* _DIRECTIONS FOR THIS TASK_: Among the lines below, count those with "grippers". Give only the number.

Extracted records:
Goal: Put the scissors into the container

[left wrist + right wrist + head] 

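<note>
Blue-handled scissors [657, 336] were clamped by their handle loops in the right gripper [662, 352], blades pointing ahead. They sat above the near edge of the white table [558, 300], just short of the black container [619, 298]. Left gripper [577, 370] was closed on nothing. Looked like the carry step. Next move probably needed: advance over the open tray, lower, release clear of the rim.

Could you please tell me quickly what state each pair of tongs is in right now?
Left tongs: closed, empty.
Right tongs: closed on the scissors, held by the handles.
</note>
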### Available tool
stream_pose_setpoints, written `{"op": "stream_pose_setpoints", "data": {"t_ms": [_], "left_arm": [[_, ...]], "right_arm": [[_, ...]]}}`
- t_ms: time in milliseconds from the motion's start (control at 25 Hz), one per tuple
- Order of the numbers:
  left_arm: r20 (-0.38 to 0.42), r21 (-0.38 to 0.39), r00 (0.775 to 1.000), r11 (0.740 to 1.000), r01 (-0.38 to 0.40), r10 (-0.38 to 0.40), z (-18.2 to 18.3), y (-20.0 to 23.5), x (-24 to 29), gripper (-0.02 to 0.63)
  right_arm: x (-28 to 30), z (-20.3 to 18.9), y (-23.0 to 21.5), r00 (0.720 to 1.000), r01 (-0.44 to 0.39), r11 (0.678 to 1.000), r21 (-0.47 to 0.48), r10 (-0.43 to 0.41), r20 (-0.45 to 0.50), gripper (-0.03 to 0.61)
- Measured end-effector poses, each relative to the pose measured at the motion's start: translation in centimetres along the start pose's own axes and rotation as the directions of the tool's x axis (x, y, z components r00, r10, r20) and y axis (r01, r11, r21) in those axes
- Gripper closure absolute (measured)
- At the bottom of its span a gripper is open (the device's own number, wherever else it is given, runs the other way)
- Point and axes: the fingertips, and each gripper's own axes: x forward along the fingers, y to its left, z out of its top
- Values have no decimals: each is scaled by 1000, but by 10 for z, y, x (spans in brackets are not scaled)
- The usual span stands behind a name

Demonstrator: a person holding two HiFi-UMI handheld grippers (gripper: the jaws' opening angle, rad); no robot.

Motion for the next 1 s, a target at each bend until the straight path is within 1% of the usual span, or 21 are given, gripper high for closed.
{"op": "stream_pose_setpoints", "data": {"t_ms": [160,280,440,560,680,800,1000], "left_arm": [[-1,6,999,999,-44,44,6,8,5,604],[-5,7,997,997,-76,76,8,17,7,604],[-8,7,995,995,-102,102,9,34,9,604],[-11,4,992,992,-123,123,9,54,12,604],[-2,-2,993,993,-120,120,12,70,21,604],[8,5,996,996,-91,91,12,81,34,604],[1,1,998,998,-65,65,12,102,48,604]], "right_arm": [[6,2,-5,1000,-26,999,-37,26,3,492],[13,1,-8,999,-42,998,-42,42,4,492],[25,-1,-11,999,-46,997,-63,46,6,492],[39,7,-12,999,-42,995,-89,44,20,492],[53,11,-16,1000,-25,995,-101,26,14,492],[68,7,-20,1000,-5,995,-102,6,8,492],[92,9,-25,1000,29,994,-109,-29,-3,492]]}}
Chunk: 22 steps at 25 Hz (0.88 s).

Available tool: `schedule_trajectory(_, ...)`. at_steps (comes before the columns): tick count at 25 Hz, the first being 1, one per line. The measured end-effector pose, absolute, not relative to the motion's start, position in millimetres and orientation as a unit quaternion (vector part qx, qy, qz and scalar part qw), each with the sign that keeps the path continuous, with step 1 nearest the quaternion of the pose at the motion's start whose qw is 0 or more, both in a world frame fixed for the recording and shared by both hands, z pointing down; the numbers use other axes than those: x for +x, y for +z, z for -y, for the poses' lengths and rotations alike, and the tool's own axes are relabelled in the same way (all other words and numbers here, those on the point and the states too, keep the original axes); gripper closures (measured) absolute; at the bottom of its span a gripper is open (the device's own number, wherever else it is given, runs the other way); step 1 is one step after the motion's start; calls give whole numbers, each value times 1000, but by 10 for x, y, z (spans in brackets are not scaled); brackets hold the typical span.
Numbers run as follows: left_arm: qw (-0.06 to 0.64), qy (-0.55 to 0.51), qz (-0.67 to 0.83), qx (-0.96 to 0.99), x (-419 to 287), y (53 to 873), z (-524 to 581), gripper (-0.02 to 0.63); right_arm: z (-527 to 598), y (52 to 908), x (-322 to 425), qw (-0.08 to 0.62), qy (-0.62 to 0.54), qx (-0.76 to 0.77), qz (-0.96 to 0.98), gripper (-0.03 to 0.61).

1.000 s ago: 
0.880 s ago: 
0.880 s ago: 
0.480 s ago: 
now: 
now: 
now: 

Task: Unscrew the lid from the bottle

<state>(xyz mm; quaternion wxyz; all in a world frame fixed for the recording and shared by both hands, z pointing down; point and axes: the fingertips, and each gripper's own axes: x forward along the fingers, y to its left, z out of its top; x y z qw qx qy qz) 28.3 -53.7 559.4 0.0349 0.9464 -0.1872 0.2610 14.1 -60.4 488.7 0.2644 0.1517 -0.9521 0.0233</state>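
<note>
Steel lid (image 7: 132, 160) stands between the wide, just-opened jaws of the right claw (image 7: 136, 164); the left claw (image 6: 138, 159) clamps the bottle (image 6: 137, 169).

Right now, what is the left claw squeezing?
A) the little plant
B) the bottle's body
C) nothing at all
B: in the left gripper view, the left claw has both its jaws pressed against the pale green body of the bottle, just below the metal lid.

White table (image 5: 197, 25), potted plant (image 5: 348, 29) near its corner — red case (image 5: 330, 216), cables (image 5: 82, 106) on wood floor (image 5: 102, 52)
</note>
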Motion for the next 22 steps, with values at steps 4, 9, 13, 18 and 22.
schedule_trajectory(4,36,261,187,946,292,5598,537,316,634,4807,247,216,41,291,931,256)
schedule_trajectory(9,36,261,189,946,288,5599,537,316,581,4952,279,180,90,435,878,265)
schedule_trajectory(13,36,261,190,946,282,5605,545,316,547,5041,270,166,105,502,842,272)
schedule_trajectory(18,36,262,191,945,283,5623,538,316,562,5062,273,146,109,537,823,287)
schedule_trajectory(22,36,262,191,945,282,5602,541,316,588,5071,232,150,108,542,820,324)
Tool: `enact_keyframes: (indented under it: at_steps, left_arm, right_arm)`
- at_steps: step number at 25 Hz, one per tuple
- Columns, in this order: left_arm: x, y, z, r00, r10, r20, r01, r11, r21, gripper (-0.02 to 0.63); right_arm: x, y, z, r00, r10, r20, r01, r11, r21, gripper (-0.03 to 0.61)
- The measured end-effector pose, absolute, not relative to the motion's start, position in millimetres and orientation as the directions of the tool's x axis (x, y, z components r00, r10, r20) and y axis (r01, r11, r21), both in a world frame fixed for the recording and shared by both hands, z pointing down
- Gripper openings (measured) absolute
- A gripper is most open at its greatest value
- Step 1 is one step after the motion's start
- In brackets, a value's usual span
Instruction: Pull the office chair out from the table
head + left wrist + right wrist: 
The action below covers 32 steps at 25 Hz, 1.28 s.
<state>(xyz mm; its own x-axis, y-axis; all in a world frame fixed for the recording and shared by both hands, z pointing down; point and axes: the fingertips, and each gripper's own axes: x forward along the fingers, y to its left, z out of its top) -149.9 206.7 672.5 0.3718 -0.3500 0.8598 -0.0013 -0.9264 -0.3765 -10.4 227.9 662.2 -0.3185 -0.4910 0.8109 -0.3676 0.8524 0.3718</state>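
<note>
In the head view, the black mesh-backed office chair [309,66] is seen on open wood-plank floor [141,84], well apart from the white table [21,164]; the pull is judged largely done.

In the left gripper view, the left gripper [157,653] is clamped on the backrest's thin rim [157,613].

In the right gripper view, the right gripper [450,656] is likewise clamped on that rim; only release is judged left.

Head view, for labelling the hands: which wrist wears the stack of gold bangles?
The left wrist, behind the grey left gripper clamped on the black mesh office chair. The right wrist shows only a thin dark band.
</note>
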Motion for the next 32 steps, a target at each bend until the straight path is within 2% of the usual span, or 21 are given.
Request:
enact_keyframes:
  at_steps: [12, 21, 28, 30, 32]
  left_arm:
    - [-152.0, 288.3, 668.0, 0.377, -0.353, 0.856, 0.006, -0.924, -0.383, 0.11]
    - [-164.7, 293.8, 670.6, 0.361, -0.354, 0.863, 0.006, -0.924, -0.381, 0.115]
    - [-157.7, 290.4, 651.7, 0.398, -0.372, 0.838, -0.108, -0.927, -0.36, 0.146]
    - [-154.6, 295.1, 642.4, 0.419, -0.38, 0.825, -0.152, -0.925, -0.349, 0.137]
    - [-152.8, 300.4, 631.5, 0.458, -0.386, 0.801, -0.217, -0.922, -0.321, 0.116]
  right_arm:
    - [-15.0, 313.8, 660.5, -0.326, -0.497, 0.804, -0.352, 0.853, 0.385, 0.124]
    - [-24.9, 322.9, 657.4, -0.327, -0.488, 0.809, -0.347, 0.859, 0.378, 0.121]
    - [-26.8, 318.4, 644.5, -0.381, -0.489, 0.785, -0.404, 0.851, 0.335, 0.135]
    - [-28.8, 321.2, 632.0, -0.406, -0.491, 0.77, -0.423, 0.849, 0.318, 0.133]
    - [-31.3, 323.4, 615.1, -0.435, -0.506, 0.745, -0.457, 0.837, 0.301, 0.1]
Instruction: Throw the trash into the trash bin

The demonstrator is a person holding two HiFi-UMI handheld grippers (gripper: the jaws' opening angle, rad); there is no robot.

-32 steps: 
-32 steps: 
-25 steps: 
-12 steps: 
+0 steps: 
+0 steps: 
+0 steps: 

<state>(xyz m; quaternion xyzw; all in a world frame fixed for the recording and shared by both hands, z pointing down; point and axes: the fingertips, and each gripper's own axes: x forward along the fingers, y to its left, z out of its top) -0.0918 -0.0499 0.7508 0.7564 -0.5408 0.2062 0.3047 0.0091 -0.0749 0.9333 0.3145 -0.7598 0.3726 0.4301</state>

* _EXPECTED ANSWER_: 2